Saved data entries
******************************

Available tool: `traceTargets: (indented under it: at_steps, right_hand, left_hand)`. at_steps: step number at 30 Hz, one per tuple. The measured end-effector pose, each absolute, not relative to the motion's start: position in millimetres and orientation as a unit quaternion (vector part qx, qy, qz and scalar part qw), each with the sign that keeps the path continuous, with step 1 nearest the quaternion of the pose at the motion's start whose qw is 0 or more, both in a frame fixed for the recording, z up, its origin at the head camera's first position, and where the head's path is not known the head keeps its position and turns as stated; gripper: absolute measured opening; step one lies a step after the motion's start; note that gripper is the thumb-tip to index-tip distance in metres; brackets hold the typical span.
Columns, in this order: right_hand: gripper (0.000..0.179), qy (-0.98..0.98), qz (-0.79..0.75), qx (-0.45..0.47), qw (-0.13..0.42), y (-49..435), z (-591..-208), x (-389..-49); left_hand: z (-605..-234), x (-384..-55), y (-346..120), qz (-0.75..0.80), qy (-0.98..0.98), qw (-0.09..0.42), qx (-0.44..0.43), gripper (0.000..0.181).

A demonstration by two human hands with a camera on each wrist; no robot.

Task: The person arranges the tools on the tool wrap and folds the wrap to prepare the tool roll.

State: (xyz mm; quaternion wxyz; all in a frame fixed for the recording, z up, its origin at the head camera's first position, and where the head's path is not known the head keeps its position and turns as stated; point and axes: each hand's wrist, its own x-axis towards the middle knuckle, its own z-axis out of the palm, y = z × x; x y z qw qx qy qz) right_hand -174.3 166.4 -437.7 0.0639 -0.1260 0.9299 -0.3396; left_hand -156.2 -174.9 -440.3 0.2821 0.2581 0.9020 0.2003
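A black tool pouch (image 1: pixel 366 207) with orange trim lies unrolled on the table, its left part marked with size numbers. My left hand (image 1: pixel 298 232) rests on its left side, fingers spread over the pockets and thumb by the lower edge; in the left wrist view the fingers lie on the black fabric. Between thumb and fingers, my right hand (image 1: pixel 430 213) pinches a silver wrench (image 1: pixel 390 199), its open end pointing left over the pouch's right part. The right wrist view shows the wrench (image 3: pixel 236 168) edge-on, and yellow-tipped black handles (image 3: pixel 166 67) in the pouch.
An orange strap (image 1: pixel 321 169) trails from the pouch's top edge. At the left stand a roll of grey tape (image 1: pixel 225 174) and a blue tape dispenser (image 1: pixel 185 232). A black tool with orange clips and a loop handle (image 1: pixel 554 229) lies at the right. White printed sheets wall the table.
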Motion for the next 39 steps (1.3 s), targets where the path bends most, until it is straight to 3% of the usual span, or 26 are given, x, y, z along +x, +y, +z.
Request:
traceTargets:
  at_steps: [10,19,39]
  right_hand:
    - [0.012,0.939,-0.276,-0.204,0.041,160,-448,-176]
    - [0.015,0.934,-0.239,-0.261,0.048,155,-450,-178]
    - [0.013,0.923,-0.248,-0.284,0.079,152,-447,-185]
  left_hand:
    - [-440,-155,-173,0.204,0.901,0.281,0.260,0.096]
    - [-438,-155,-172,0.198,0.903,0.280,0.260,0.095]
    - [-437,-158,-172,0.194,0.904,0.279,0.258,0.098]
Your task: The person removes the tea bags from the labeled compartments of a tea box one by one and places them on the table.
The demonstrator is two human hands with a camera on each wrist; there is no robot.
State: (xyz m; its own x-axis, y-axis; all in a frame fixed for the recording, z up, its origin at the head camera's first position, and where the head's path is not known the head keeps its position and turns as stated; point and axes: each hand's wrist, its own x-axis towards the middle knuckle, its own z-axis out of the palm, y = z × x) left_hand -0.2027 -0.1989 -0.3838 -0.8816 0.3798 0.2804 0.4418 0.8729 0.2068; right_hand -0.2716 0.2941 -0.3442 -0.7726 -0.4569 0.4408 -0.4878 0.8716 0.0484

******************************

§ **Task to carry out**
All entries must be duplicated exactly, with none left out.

§ **Written response**
Available tool: `traceTargets: (indented under it: at_steps, right_hand, left_hand)`. at_steps: step number at 30 Hz, one per tuple. The measured end-effector pose, each absolute, not relative to the motion's start: position in millimetres and orientation as a unit quaternion (vector part qx, qy, qz and scalar part qw), each with the sign that keeps the path continuous, with step 1 nearest the quaternion of the pose at the motion's start whose qw is 0 or more, both in a frame fixed for the recording, z up, its origin at the head camera's first position, and where the head's path is not known the head keeps its position and turns as stated; gripper: absolute measured opening; step one lies a step after the motion's start; note that gripper is the thumb-tip to index-tip distance in metres; brackets hold the typical span.
Columns, in this order: right_hand: gripper (0.000..0.179), qy (-0.98..0.98), qz (-0.79..0.75), qx (-0.45..0.47), qw (-0.13..0.42), y (-49..435), z (-591..-208), x (-389..-49); left_hand: z (-605..-234), x (-384..-55), y (-346..120), qz (-0.75..0.80), qy (-0.98..0.98), qw (-0.09..0.42), qx (-0.44..0.43), gripper (0.000..0.181).

A demonstration by two human hands with a camera on each wrist; no robot.

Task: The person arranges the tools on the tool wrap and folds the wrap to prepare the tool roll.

State: (xyz mm; quaternion wxyz; all in a frame fixed for the recording, z up, its origin at the head camera's first position, and where the head's path is not known the head keeps its position and turns as stated; point and axes: each hand's wrist, its own x-axis towards the middle knuckle, its own z-axis out of the palm, y = z × x; x y z qw qx qy qz) right_hand -174.3 166.4 -437.7 0.0639 -0.1260 0.9299 -0.3396; left_hand -156.2 -174.9 -440.3 0.2821 0.2581 0.9020 0.2003
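A black tool pouch (image 1: pixel 366 207) with orange trim lies unrolled on the table, its left part marked with size numbers. My left hand (image 1: pixel 298 232) rests on its left side, fingers spread over the pockets and thumb by the lower edge; in the left wrist view the fingers lie on the black fabric. Between thumb and fingers, my right hand (image 1: pixel 430 213) pinches a silver wrench (image 1: pixel 390 199), its open end pointing left over the pouch's right part. The right wrist view shows the wrench (image 3: pixel 236 168) edge-on, and yellow-tipped black handles (image 3: pixel 166 67) in the pouch.
An orange strap (image 1: pixel 321 169) trails from the pouch's top edge. At the left stand a roll of grey tape (image 1: pixel 225 174) and a blue tape dispenser (image 1: pixel 185 232). A black tool with orange clips and a loop handle (image 1: pixel 554 229) lies at the right. White printed sheets wall the table.
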Motion for the next 39 steps (1.3 s), targets where the path bends most, until it is straight to 3% of the usual span, or 26 are given, x, y, z along +x, +y, +z.
Request:
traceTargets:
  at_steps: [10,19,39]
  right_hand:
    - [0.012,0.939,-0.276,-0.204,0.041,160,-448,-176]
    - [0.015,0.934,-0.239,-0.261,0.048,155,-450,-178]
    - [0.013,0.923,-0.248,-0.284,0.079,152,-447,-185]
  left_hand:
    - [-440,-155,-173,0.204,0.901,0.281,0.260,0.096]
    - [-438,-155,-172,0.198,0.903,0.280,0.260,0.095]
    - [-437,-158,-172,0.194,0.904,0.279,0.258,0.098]
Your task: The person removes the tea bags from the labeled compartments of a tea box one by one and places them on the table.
The demonstrator is two human hands with a camera on each wrist; there is no robot.
State: (xyz m; its own x-axis, y-axis; all in a frame fixed for the recording, z up, its origin at the head camera's first position, and where the head's path is not known the head keeps its position and turns as stated; point and axes: each hand's wrist, its own x-axis towards the middle knuckle, its own z-axis out of the palm, y = z × x) left_hand -0.2027 -0.1989 -0.3838 -0.8816 0.3798 0.2804 0.4418 0.8729 0.2068; right_hand -0.2716 0.2941 -0.3442 -0.7726 -0.4569 0.4408 -0.4878 0.8716 0.0484

This is the complete answer to the exercise.